The article also catapulted my career forward. I wrote it shortly before starting Textio, and it was key in our early growth. Because of the piece, I met the world's most influential HR leaders, which paid off big time for Textio. I gained a reputation for being the person to take down performance reviews with real data.
Fast forward a few years. I was the CEO of a growing company. People loved Textio! Before long, we had enough employees that we needed to figure out how to make systematic compensation decisions. We had a limited budget. We wanted a system that was both fair and effective to drive company performance.
Uh oh. You know what's coming.
A performance review by any other name
Because I understood the issues with conventional performance management systems, I resisted implementing them. When we were small and I could see everyone's work personally, this worked okay. But as we grew and tried everything other than traditional performance reviews, it all failed.
We tried promoting people based on learning. We didn't want to be the kind of company where people competed with each other to do high-profile work. We thought we could mitigate this by promoting people based on the skills they had demonstrated rather than the achievements they'd racked up.
Maybe in utopia, that would have worked. In the real company we were building, though, a lot of people stopped focusing on achieving things. Productivity slowed way down.
We tried having short career check-ins constantly. Having one high-stakes career conversation per year as the only time an employee receives feedback is terrible. Everyone stresses out. It is common for employees to end up surprised by what they hear.
You know what doesn't help the situation, though? "Replacing" the high-stakes convo with a bunch of smaller "performance check-ins."
When you have constant check-in discussions, every conversation becomes trivial. In fact, without an annual review as a forcing function, some people just skip the meaningful engagement entirely. Ask me how I know.
The reality is, managers need to give feedback in everyday 1-1s, AND you still need the 1-2x a year intentional pause to mutually take stock of how it's going.
We tried training managers.
Look, school is awesome. People can learn a lot from great teachers. I love school.
And also I've never met a great manager who got that way because they took a management training class.
We tried to teach managers how to have performance conversations many ways, many times. I designed and ran manager workshops myself. Our HR team tried too. We worked with external experts. In the end, very little of the training stuck.
In every single case, employee feedback was the same. They didn't understand how their performance was assessed. They didn't understand how to get promoted. The managers who were already excellent stayed excellent; those who were struggling continued to struggle.

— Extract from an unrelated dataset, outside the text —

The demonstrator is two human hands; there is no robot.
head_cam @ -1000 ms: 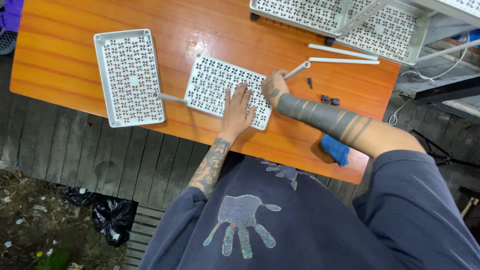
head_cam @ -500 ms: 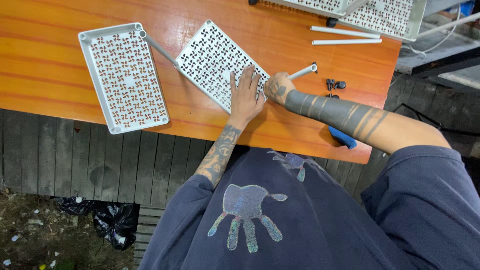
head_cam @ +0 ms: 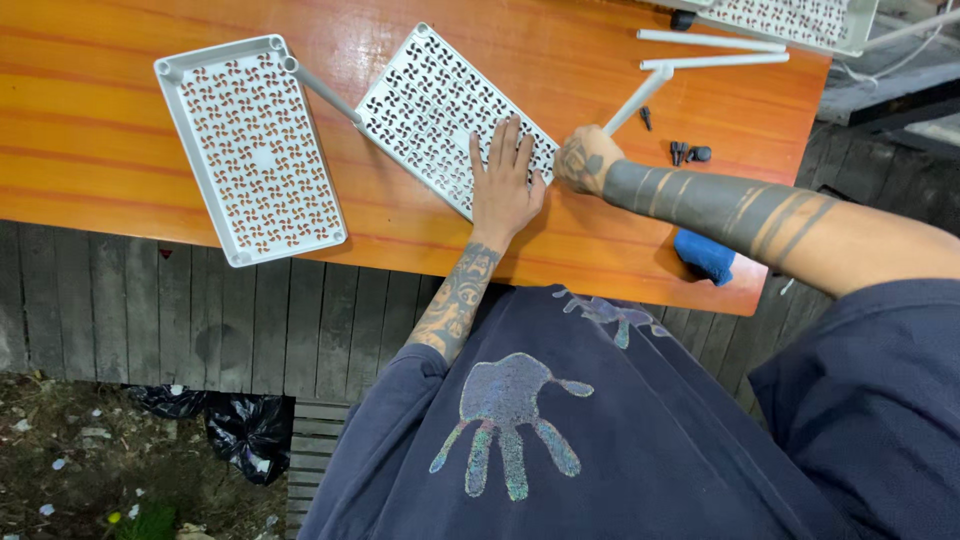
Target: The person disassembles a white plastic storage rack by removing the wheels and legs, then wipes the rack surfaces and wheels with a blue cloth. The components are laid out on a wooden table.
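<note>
On the orange table point(head_cam: 120, 120), the perforated white panel point(head_cam: 430, 100) lies tilted, just right of a second white tray point(head_cam: 250, 150). Left hand point(head_cam: 505, 185) pressed flat on the panel's lower corner, fingers spread. Right hand point(head_cam: 585, 160), just right of that corner, fist closed around a white tube point(head_cam: 638, 98). Small dark screws point(head_cam: 688, 152) farther right.

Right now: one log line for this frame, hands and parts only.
left hand: flat on perforated white panel | right hand: gripping white tube at panel corner | second perforated tray: left, untouched | surface: orange table
</note>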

While you can teach people to remember a couple of tactics, I discovered this fundamental truth: The only way to get managers to review people effectively is to build a system where they have to review people effectively, because 1) performance tools encode the expected rubrics and behaviors and 2) managers' own reviews depend on their adherence to the system.
The bottom line: I've had many humbling experiences as a leader, but few as painful as this one. We tried so many alternatives. None of them worked.
In the end, do you know what worked best? Performance reviews. We used tools (like Textio) that encoded the manager behaviors we expected, and then audited the output for quality and equity.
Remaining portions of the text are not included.